All in all, it was a fun day. We had to do some necessary cutting of the turbo oil line and the dipstick line to take out the head. Though this was wasn't the greatest of ideas, it was the best thing I could come up with to take out that head, given the time limit we had to have the head out. Hopefully, Johnny will have all the necessary repairs done in due time to the head, and I will be back in the operating room performing other repairs to the block if Johnny needs me to and ultimately do the close-up procedures in the near future. Stay tuned.


----------



## Nuskool (Jan 5, 2004)

NOT bad Harris I would have never pictured you with any tools in your hand.....LOL J/P nice work though...Keep us updated


----------



## Harris (Nov 11, 2002)

Is that all the love I get here?


----------



## Harris (Nov 11, 2002)

Well, if anyone cares, the engine is out!

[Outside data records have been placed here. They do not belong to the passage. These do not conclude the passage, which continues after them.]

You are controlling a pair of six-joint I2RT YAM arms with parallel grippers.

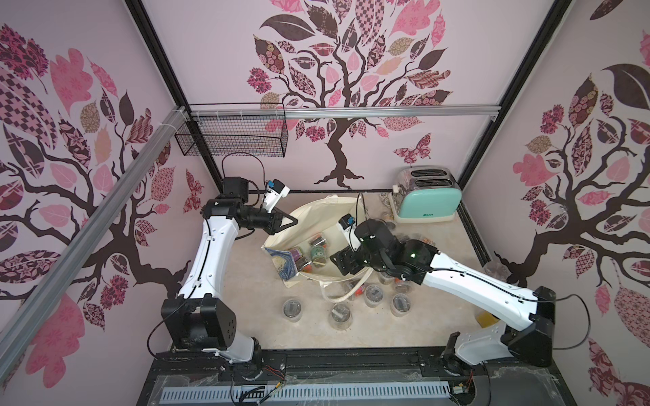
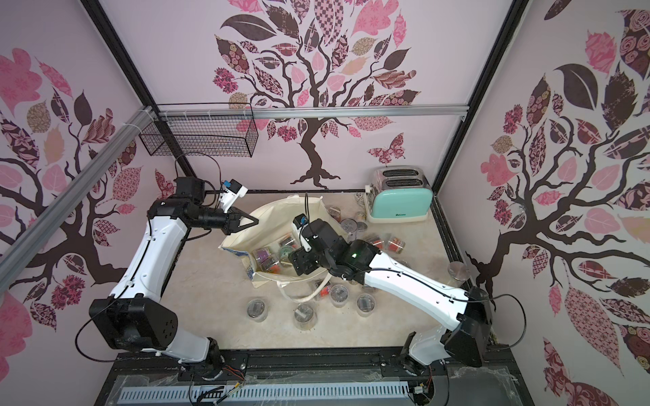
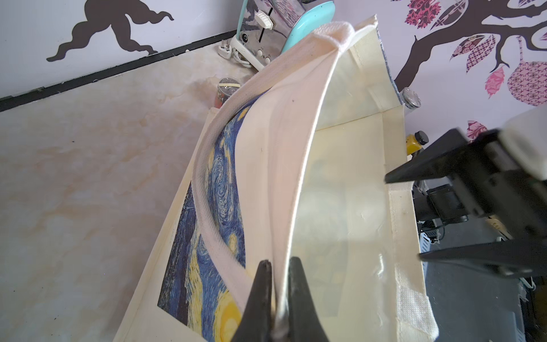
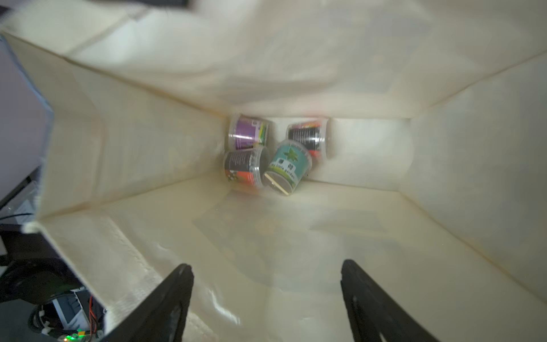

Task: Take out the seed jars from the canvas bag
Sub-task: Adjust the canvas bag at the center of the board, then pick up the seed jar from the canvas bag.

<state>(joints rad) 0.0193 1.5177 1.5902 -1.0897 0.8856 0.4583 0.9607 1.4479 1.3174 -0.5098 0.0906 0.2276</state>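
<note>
In both top views the bag point(image 1: 313, 216) is slumping open mid-worktop point(image 1: 253, 281). The left hand point(image 1: 291, 222) is holding up its far rim, probably to keep the mouth wide, while the right hand point(image 1: 343, 262) is hovering at the mouth. Many jars point(image 1: 339, 314) are already standing out near the front edge.

In the left wrist view, the left hand point(image 3: 280, 260) is clamping the rim fabric.

In the right wrist view, the right hand point(image 4: 266, 263) is gaping empty, facing four jars point(image 4: 275, 154) lying deep inside.
</note>
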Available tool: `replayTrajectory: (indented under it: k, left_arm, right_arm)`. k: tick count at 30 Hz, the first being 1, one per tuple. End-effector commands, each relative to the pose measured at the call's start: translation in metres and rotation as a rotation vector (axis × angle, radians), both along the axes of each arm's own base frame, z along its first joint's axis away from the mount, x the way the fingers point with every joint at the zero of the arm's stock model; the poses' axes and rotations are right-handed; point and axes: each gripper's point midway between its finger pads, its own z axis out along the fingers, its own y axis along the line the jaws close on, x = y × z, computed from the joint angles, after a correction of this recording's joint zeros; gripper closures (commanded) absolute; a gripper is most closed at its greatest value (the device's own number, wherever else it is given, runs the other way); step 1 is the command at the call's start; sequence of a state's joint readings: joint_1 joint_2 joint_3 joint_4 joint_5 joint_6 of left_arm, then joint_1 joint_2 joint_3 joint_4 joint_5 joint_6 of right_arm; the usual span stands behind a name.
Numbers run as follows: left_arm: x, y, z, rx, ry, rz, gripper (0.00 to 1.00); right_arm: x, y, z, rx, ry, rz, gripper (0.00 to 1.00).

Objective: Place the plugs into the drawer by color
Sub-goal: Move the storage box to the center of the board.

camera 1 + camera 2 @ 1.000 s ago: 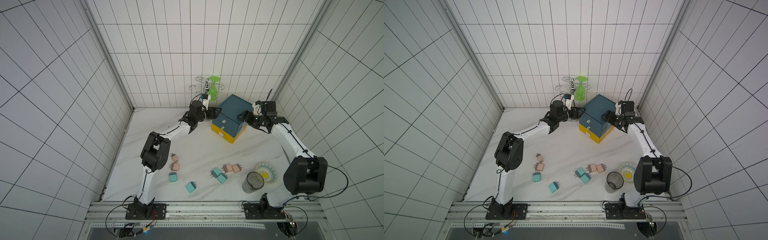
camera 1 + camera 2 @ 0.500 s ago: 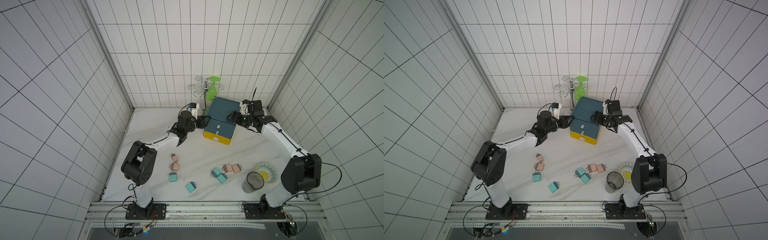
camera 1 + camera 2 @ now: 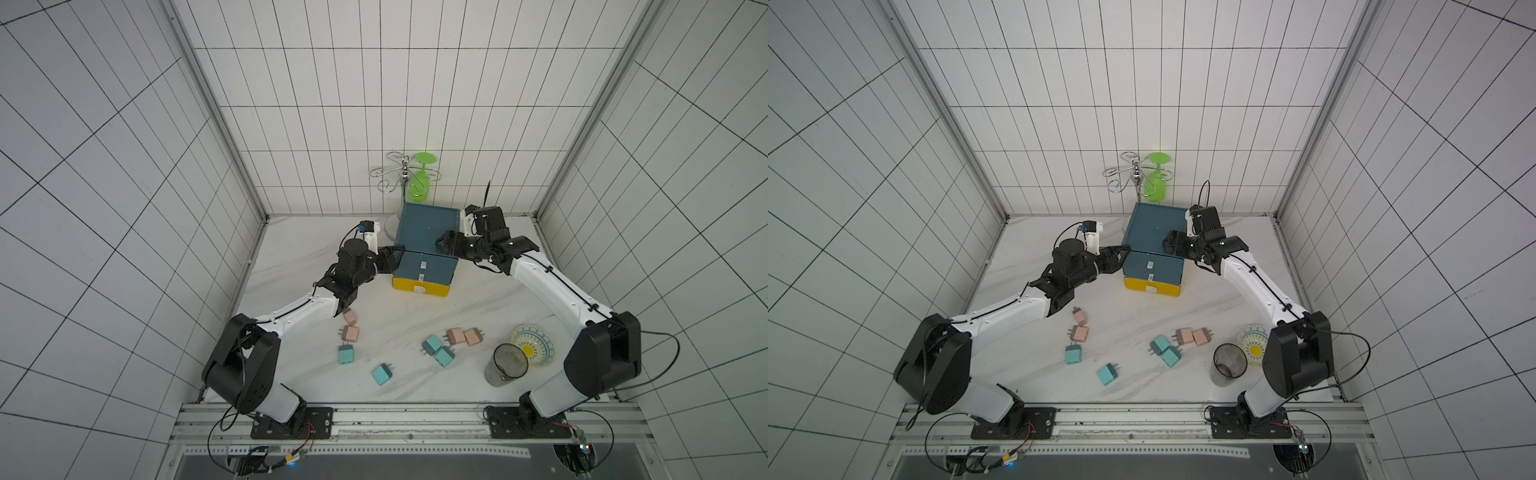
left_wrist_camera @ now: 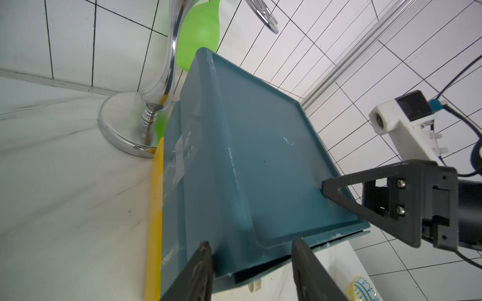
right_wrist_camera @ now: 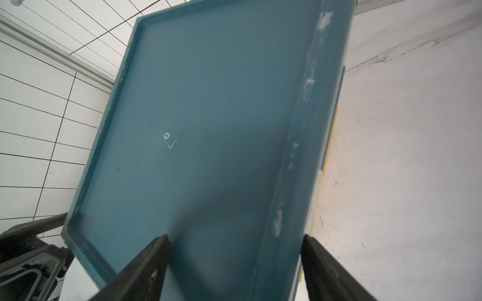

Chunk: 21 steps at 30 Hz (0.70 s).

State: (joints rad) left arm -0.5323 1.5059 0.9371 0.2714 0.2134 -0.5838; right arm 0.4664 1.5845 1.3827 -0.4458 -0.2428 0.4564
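while left gripper (image 4: 251,243) and right gripper (image 5: 234,238) straddle the drawer (image 3: 428,232), i cannot tell if either clamps; uneven pushing may tip it.

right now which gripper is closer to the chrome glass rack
Left. The left gripper is at the drawer cabinet corner nearest the chrome rack, whose base stands just behind it. The right gripper is at the opposite front corner, with the cabinet between.
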Motion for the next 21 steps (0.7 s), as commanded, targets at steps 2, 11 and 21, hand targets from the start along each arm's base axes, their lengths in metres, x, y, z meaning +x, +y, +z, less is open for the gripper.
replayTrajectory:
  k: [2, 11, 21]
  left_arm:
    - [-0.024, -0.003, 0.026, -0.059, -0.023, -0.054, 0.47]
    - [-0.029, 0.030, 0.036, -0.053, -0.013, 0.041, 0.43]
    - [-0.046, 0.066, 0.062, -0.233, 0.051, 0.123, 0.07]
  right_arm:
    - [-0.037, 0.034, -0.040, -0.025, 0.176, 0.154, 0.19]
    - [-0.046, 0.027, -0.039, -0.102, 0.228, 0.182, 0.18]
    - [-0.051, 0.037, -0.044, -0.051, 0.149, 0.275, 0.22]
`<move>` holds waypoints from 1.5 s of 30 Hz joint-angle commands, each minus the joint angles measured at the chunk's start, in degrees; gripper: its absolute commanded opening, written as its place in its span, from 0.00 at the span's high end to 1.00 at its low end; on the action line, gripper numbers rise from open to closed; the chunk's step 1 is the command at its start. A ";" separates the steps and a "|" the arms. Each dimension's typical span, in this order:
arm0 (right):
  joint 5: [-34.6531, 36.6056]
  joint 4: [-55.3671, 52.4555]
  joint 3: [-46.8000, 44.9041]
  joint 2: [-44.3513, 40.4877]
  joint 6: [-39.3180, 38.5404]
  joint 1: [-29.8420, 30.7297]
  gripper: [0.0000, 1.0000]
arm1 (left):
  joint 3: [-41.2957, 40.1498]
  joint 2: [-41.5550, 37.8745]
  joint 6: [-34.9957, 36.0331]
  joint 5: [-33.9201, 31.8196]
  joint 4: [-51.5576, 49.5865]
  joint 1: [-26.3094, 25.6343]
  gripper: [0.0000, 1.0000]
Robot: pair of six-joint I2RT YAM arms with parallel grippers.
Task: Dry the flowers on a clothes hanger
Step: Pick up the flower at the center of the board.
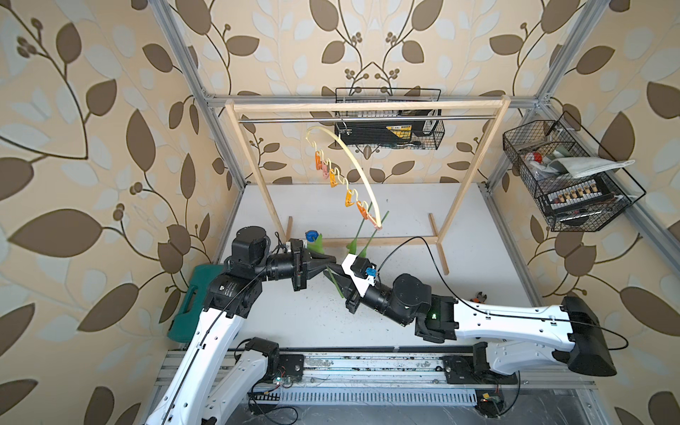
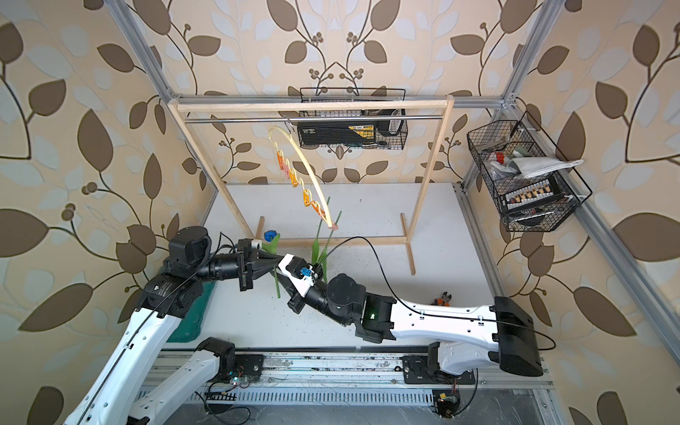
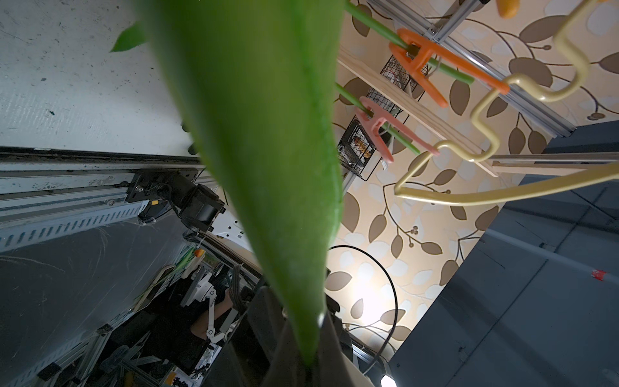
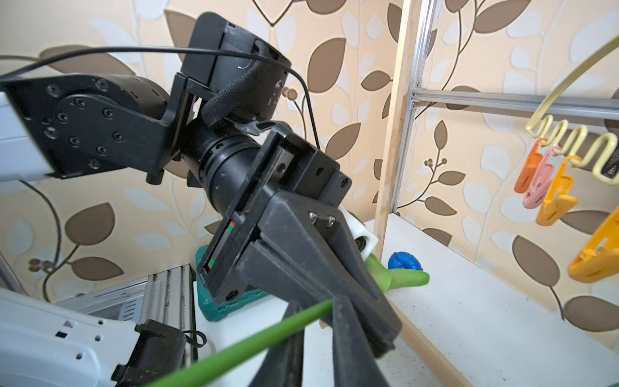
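Left gripper [image 1: 333, 260] jaws clench the blue tulip [image 1: 312, 235]; right gripper [image 1: 337, 280] jaws flank its stem, grip unclear.
In both top views its head lies left of centre. Left wrist: a blurred leaf [image 3: 254, 150] fills the centre; upper right, two stems [image 3: 449, 68] clipped to the clothes hanger [image 3: 469, 200], heads cut off. Right wrist: the tulip's stem crosses bottom centre.

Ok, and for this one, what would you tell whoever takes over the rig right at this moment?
Left gripper: shut on the blue tulip, near its leaves.
Right gripper: that tulip's stem runs between its fingers; grip unclear.
Done: two green stems clipped on the clothes hanger, in the orange clip and pink clip; hanger on the rack rod.
To do: hang the blue tulip on a free clip.
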 commanded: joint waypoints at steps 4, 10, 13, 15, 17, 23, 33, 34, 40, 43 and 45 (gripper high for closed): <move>-2.40 2.69 2.53 0.76 1.30 0.19 0.89 | 0.74 -0.30 0.33 2.51 1.29 -1.11 1.00; -1.27 3.94 3.13 1.49 3.60 0.19 0.76 | -0.27 -0.89 0.28 1.90 1.72 -1.11 1.00; -1.06 4.84 3.35 2.18 4.39 0.25 0.76 | -0.36 -0.76 -0.07 1.72 2.75 -1.11 1.00; -0.81 4.58 3.63 2.56 4.59 0.23 0.76 | -0.14 -0.83 -0.37 1.55 3.08 -1.11 1.00; -0.42 4.61 3.67 2.65 4.68 0.19 0.78 | 0.06 -0.78 -0.28 1.43 3.01 -1.11 1.00; 1.28 5.26 3.56 2.64 5.18 0.32 0.80 | -0.62 -0.83 -0.04 1.52 3.06 -1.11 1.00; 8.10 3.05 6.91 4.62 10.83 0.28 0.82 | -1.59 -1.09 0.39 0.76 3.25 -1.11 1.00; 9.08 3.05 6.93 4.75 11.36 0.28 0.82 | -1.59 -1.17 0.45 0.76 3.16 -1.11 1.00; 11.07 3.84 6.95 4.93 12.86 0.28 0.94 | -1.68 -1.27 0.32 0.74 3.06 -1.11 1.00; 11.24 3.24 7.09 4.85 12.70 0.28 0.99 | -1.60 -1.27 0.35 0.67 3.07 -1.12 1.00; 11.38 2.83 7.00 4.76 12.59 0.28 1.00 | -1.59 -1.27 0.38 0.59 3.02 -1.11 0.99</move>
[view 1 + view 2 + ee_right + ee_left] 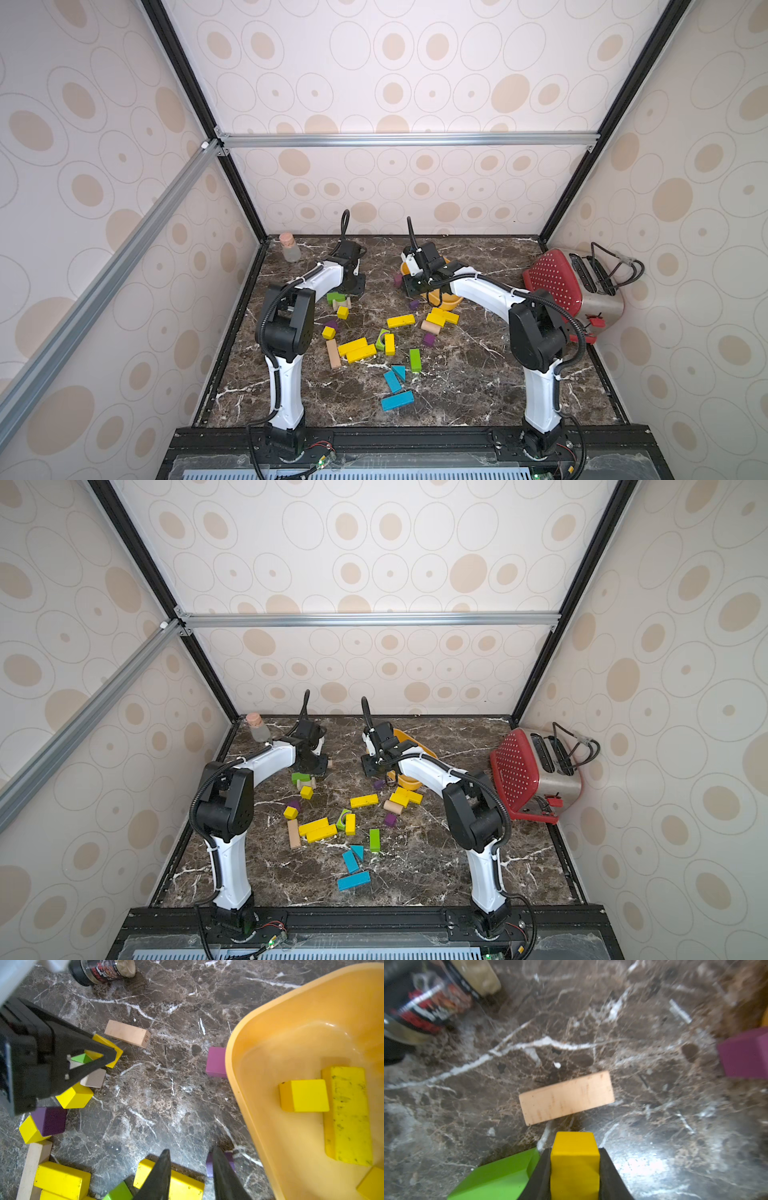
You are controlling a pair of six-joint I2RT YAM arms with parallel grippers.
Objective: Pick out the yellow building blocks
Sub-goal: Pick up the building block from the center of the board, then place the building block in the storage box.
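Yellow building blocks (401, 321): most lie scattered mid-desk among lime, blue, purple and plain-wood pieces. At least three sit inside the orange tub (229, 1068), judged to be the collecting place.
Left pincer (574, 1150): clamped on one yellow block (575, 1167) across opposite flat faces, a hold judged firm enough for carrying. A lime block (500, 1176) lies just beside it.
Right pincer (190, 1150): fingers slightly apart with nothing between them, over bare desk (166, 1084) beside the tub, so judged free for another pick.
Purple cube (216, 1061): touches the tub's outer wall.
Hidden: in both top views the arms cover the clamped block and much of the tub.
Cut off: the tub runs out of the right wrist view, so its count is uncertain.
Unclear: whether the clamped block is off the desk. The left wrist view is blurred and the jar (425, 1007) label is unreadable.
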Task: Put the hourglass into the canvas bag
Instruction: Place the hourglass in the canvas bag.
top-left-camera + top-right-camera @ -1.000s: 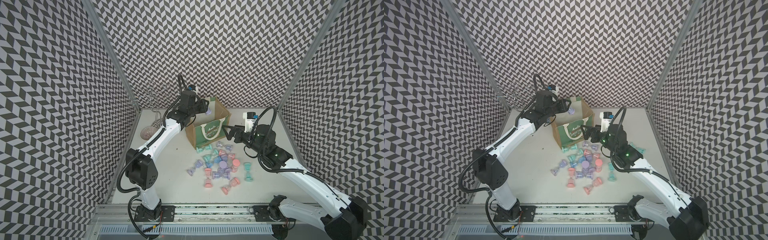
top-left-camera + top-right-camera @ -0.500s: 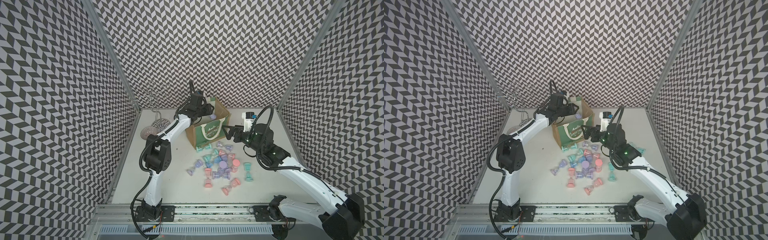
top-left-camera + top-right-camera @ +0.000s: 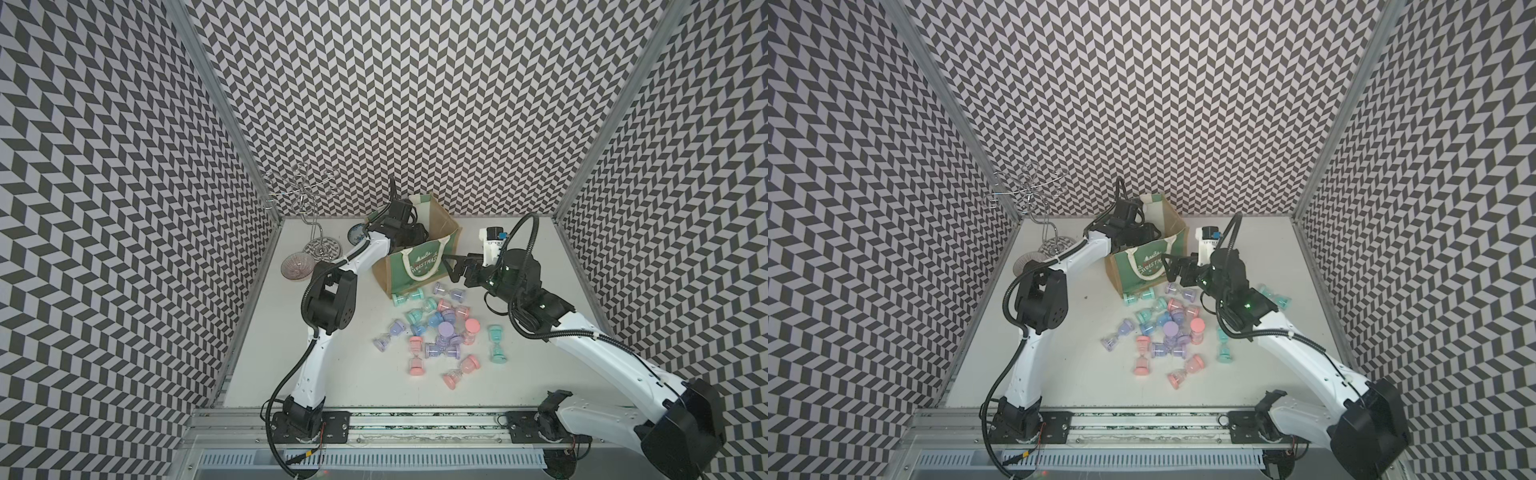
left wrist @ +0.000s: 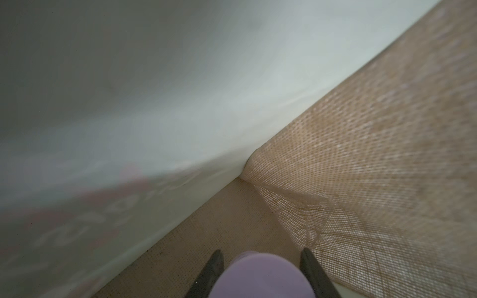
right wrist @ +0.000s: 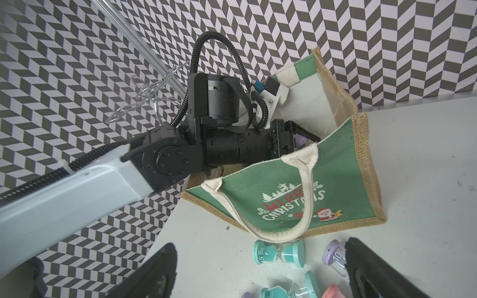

*We should have taken out the motor and tranny as one unit, but here's the tranny with the two special items we used to get it out:*











*The tranny got the "carpet treatment" when we removed it from under the car. We literally dropped the tranny on the carpet and dragged it out. Talk about ingenious ways to do things *











*"Sir, put that weapon down NOW!"*











*The motor on its way to get serviced*











*Johnny caught right before he gave the motor some wood :*











*Here's the gang that made this whole thing happen. From left: Keith (NastyNX2K), Mark (mynismo), Theo and I.*











*And here is a pic for all my e-haters:*




















All in all, it was a lot of fun. Johnny should have everything ready in about two month's time. We all learned a lot from this work. Thanks to Johnny's parents for being very hospitable and not getting mad at the tons of oil and tranny fluid that we spilled while removing the engine and tranny.


----------



## Nuskool (Jan 5, 2004)

JESUS Boy SHAVVVVVE those arm pits lol j/p:waving:


----------



## Harris (Nov 11, 2002)

Nuskool said:


> JESUS Boy SHAVVVVVE those arm pits lol j/p:waving:



I'll get to it someday.


----------



## NotAnotherHonda (Aug 7, 2003)

killer JDM poses...


----------



## Harris (Nov 11, 2002)

Want a few strands of that hair as a souvenir?


----------



## Felonious Cat Stalker (May 1, 2002)

The true secret of Nissan Power revealed.

Nice work Harris


----------